* _YOUR OBJECTIVE_: For each line below, check for the word "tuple", then state how many lines contain it, with no other output.

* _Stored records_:
------------------------------------------------------------------------

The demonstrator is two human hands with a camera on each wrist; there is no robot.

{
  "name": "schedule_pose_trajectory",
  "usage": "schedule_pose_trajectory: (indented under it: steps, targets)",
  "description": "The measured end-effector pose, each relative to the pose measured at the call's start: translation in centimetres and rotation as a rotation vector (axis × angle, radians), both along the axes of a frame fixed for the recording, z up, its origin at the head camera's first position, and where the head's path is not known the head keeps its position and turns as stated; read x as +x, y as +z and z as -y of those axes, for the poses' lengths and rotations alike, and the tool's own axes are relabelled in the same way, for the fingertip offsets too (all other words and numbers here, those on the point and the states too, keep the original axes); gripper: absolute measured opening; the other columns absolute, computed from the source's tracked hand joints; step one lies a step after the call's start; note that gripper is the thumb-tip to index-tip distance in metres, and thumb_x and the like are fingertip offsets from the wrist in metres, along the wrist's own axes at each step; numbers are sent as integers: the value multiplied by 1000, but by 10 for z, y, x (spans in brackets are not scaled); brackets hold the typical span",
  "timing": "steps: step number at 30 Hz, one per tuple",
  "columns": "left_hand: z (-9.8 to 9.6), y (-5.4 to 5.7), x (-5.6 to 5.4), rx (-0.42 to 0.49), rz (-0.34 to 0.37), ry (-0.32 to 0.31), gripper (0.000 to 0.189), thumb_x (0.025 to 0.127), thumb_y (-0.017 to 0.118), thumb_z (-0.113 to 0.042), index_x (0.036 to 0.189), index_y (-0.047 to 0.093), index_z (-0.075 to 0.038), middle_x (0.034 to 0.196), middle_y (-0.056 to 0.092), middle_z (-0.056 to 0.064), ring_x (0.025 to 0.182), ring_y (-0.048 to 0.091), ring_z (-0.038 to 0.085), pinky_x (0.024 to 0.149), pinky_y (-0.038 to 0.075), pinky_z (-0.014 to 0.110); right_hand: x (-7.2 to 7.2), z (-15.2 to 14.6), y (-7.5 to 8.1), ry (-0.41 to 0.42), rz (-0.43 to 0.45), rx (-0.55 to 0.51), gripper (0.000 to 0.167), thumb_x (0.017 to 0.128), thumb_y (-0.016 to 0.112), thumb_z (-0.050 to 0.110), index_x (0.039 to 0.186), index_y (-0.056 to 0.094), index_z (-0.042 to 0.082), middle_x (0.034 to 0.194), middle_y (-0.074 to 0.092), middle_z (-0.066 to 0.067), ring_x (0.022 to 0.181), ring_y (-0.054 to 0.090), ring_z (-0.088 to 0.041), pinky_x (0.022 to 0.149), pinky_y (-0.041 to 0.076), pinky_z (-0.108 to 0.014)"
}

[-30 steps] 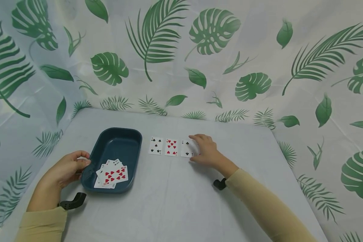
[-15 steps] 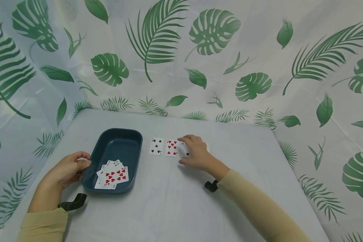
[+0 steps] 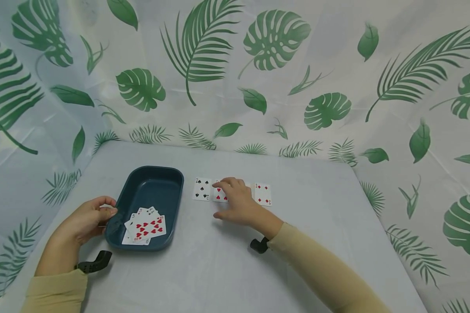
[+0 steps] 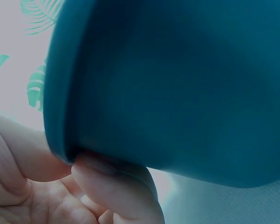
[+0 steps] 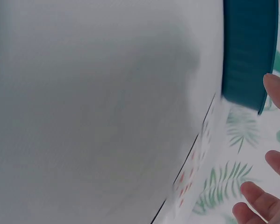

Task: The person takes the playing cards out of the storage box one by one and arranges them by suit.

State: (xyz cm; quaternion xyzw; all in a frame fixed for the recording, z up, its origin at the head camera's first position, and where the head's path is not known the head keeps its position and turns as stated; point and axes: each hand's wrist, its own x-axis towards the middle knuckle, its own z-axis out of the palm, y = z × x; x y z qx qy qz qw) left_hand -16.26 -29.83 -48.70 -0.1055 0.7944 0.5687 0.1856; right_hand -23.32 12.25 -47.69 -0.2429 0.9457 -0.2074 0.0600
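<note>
On the left, my left hand grips the near-left rim of a dark blue tray. The left wrist view shows thumb and finger pinching that rim. Several playing cards lie fanned in the tray, a ten of hearts on top. Spread over the middle of a row of cards is my right hand, fingers apart and holding nothing. It partly covers a heart card and hides most of the card beside it. At the row's ends lie a five of spades and a four of diamonds.
A white cloth covers the table. Leaf-printed curtains stand behind it and along both sides. A black wrist mount sits under the left wrist, another under the right.
My right hand has moved left along the row, from the four of diamonds to above the heart card. The four of diamonds is now uncovered. Left hand and tray stay put.
</note>
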Motion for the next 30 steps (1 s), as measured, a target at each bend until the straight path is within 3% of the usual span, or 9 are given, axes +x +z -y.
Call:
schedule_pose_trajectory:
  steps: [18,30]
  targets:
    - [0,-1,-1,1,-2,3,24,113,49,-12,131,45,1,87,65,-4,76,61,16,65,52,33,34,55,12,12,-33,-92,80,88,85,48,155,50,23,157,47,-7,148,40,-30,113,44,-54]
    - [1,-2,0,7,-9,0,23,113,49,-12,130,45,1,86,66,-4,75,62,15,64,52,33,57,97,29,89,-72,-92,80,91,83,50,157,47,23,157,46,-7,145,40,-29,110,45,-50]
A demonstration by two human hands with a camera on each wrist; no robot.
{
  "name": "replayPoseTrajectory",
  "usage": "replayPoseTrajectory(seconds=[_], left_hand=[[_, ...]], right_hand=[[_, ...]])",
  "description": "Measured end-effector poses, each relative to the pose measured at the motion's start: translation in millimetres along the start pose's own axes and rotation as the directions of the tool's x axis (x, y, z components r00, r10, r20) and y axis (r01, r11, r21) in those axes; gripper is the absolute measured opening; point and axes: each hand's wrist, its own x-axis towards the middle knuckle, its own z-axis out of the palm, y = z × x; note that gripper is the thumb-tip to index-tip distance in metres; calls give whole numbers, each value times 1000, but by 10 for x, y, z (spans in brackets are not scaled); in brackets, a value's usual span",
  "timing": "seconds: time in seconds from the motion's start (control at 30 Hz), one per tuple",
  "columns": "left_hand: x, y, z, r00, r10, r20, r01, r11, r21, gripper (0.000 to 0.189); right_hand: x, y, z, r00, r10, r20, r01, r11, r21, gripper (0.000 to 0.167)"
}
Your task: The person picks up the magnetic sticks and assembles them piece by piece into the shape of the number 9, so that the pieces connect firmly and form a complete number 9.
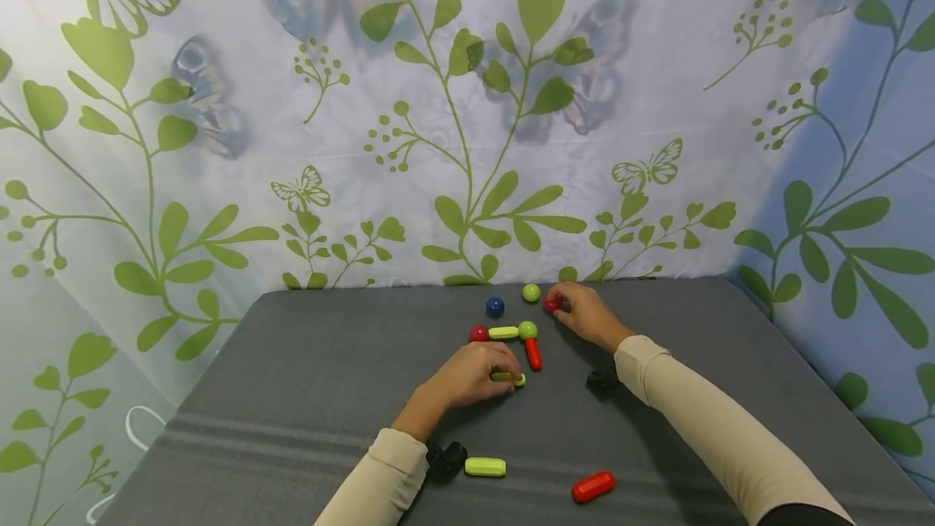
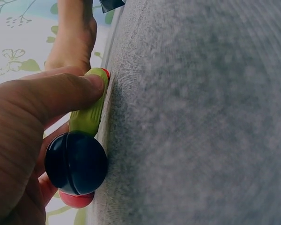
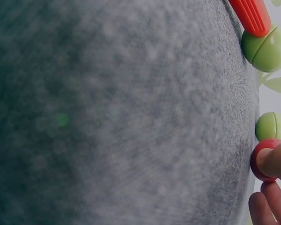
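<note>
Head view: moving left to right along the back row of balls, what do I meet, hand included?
Blue ball → lime-green ball → red ball → right hand, which grips that red ball.

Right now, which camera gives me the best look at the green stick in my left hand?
The left wrist view: the green stick appears large and close there, though your left hand covers part of it. The head view shows it small and partly hidden; the right wrist view doesn't show it.

Rods (image 1: 485, 467) are red or lime, the curtain (image 1: 467, 120) green-leafed.
</note>
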Motion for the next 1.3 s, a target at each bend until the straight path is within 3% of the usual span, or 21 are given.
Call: replayPoseTrajectory(seconds=[0.4, 0.57, 0.8, 1.07, 1.3], left_hand=[[2, 47, -12, 1000, -1, -6, 1, 1000, -15, 10], [4, 45, 5, 1000, 4, -14, -4, 1000, -17, 9], [-14, 55, -5, 999, -21, -26, 21, 999, -28, 10], [-25, 39, -24, 999, -23, -47, 22, 999, -31, 10], [-9, 50, 10, 999, -17, -51, 14, 998, -63, 10]], right_hand=[[-71, -47, -41, 999, 50, 14, -50, 999, -15, 23], [-154, -148, -99, 1000, 10, 7, -10, 1000, 30, 25], [-394, -480, -206, 997, -61, 53, 51, 985, 167, 26], [-811, -717, -147, 959, -204, 199, 136, 941, 311, 25], [-927, -754, -80, 952, -202, 228, 121, 937, 327, 27]])
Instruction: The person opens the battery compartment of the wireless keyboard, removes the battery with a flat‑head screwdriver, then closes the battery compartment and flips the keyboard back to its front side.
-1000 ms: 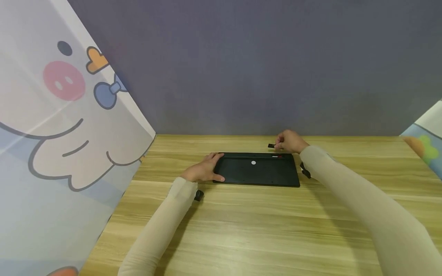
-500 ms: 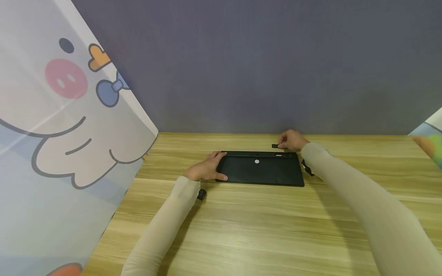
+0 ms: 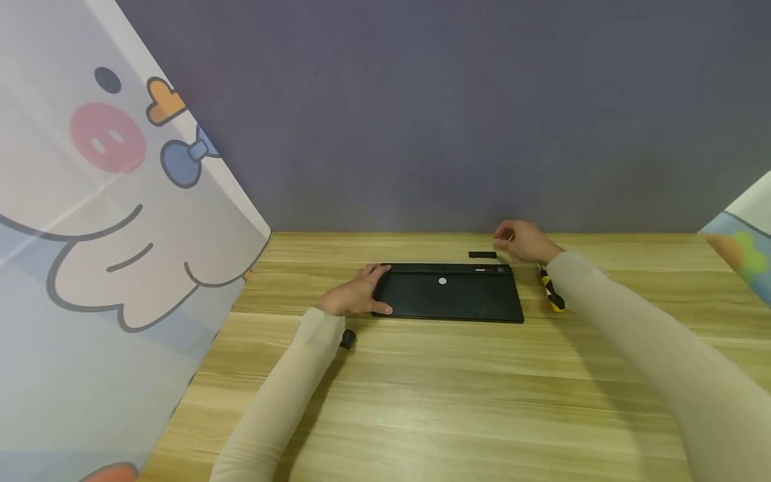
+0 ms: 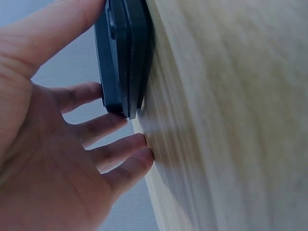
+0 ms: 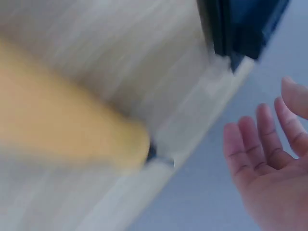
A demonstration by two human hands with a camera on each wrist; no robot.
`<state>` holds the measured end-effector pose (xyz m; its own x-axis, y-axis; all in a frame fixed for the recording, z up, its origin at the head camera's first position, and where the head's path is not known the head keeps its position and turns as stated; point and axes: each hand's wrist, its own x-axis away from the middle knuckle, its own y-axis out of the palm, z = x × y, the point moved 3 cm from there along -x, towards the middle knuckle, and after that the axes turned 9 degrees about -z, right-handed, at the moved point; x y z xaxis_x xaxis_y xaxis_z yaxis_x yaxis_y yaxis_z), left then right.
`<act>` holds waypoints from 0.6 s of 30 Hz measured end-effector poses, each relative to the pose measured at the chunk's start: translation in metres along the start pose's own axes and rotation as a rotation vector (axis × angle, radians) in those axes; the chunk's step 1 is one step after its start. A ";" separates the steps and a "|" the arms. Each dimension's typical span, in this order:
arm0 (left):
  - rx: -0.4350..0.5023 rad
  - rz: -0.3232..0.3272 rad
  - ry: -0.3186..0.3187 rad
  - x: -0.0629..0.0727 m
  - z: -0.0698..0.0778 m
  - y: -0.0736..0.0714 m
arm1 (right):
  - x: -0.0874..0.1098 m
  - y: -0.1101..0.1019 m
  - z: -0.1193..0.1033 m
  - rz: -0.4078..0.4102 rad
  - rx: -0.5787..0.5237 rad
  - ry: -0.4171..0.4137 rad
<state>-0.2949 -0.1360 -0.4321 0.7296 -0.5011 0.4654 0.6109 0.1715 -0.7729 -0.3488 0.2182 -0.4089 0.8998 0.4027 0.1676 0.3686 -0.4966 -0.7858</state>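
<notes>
A black keyboard lies underside up on the wooden table, with a round white sticker and an uncovered slot near its back right, where something red and white shows. My left hand holds its left end, thumb at the front edge and fingertips at the back one; the left wrist view shows the fingers against its side. Behind the keyboard lies a small black strip-like cover. To the right of that cover, my right hand hovers with bent fingers; the right wrist view shows nothing in it.
A yellow and black screwdriver lies right of the keyboard, partly under the right forearm; its blurred handle looms large in the right wrist view. A grey wall rises at the table's back edge. A cartoon-print panel stands on the left.
My right hand has let go of the black cover and moved right, leaving it on the table. The screwdriver now shows beside the forearm. My left hand stays on the keyboard.
</notes>
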 end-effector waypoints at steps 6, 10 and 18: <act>0.021 0.004 -0.008 0.003 -0.004 -0.001 | 0.045 -0.010 0.003 -0.041 0.063 0.045; 0.023 0.020 -0.016 0.005 -0.006 -0.001 | 0.067 -0.004 0.011 -0.056 0.096 0.075; 0.037 0.004 0.008 0.006 0.000 0.002 | 0.111 0.021 0.025 -0.082 0.140 0.148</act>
<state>-0.2891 -0.1386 -0.4302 0.7297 -0.5068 0.4591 0.6191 0.2047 -0.7582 -0.2470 0.2713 -0.4218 0.8962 0.3155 0.3119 0.4156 -0.3510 -0.8391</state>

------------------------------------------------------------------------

* _ANSWER TO THIS TASK_: 2